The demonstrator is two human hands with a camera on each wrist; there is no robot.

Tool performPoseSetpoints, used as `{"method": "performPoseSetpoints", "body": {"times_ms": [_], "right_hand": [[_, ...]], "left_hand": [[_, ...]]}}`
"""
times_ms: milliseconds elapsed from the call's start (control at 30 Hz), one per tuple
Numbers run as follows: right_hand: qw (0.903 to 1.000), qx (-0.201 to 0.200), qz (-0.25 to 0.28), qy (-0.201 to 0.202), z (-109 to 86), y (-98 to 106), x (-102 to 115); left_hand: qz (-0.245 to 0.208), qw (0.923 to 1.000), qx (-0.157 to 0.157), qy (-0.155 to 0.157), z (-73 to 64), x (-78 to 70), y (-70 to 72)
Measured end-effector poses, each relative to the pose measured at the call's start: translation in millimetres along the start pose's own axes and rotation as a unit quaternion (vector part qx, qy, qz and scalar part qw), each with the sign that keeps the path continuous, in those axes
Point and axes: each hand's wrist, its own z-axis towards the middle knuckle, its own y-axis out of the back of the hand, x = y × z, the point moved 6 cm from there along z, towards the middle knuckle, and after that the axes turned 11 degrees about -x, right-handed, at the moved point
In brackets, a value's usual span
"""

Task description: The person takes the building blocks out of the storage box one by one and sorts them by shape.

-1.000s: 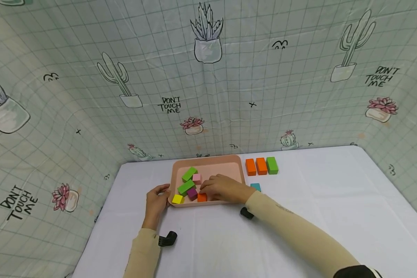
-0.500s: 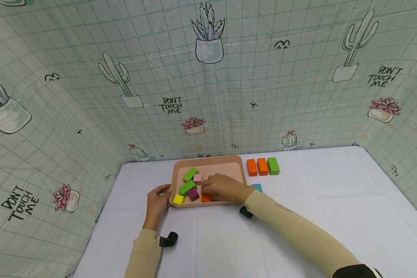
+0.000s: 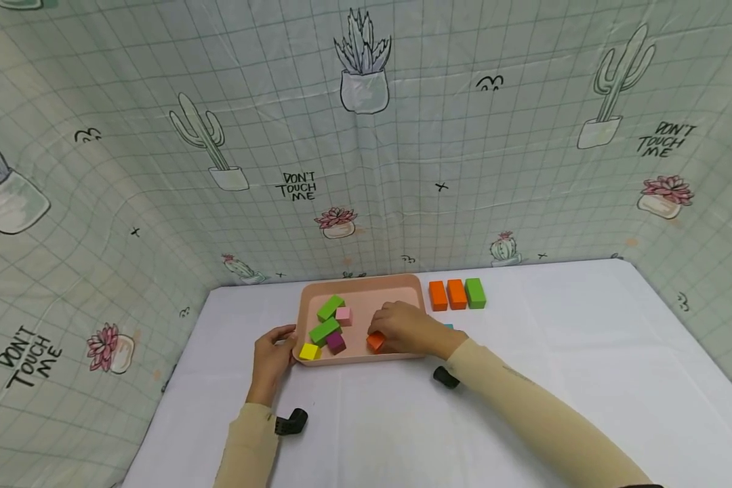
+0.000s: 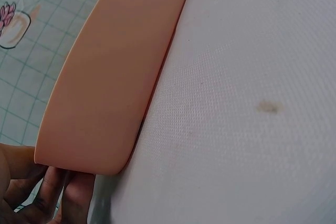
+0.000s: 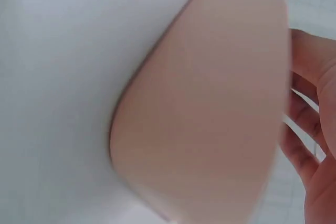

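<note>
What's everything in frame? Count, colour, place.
Table: 1, white-covered, centre
Tray: 1, peach-pink, on table
Green blocks: 2, green, tray's left half
Pink block: 1, pink, tray's left half
Purple block: 1, purple, tray's left half
Yellow block: 1, yellow, tray's near-left corner
Orange block: 1, orange, tray's near side
Orange pair: 2, orange, right of tray
Outer green block: 1, green, right of orange pair
Blue block: 1, blue, right of tray, mostly hidden
Backdrop: 1, pale green, behind table
Wrist devices: 2, black, one per wrist
Sleeves: 2, tan, both arms
Left hand: 1, bare, at tray's left end
Right hand: 1, bare, on orange block
</note>
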Motion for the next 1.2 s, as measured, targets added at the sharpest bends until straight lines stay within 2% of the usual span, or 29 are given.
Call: {"method": "performPoseSetpoints", "body": {"times_ms": [133, 267, 433, 533, 800, 1000, 1200], "right_hand": [[0.9974, -0.06, 0.014, -0.036, -15.6, 22.6, -4.8], [0.9873, -0.11, 0.049, -0.103, -36.3, 46.5, -13.5], [0.9721, -0.165, 0.034, -0.163, -66.8, 68.8, -25.6], [0.9639, -0.183, 0.012, -0.193, -86.5, 78.7, -32.5], [0.9422, -0.185, -0.026, -0.278, -134.6, 87.6, -48.3], [0.9388, -0.17, -0.038, -0.297, -152.6, 84.8, -51.5], [0.9378, -0.147, -0.038, -0.312, -162.2, 78.5, -54.2]], "left_hand": [[0.003, 1.0, -0.002, 0.0, -0.5, -0.1, -0.7], [0.001, 1.0, -0.001, 0.003, -0.4, 0.9, -0.4], [0.004, 0.9999, 0.007, 0.012, -0.4, 2.1, -0.6], [0.008, 0.9998, 0.012, 0.012, -0.5, 1.9, -0.9], [0.008, 0.9999, 0.014, 0.005, 1.3, 0.4, 0.8], [0.016, 0.9997, 0.018, 0.005, -1.1, -0.4, 2.5], [0.019, 0.9996, 0.021, 0.0, -2.0, 1.0, -0.7]]}}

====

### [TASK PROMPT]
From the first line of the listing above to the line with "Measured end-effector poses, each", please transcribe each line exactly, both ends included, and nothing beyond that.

### [ANSWER FOR THE TASK]
The demonstrator is two human hands with a camera on each wrist; there is no robot.

Tool performPoseSetpoints, used as `{"method": "performPoseSetpoints", "body": {"times_ms": [_], "right_hand": [[_, ...]], "left_hand": [[_, ...]]}}`
"""
times_ms: milliseconds elapsed from the call's start (control at 30 Hz), one per tuple
Numbers run as follows: right_hand: qw (0.903 to 1.000), qx (-0.201 to 0.200), qz (-0.25 to 0.28), qy (-0.201 to 0.202), z (-109 to 86), y (-98 to 106), x (-102 to 115); left_hand: qz (-0.245 to 0.208), qw (0.923 to 1.000), qx (-0.157 to 0.157), qy (-0.155 to 0.157), z (-73 to 64), x (-78 to 70), y (-70 to 72)
Measured end-effector poses, each relative to the pose measured at the call's start: translation in millimetres along the start pose's own axes and rotation as a unit quaternion (vector part qx, qy, qz and scalar part qw), each with the sign that keeps the path continuous, in those axes

There's no more to the answer.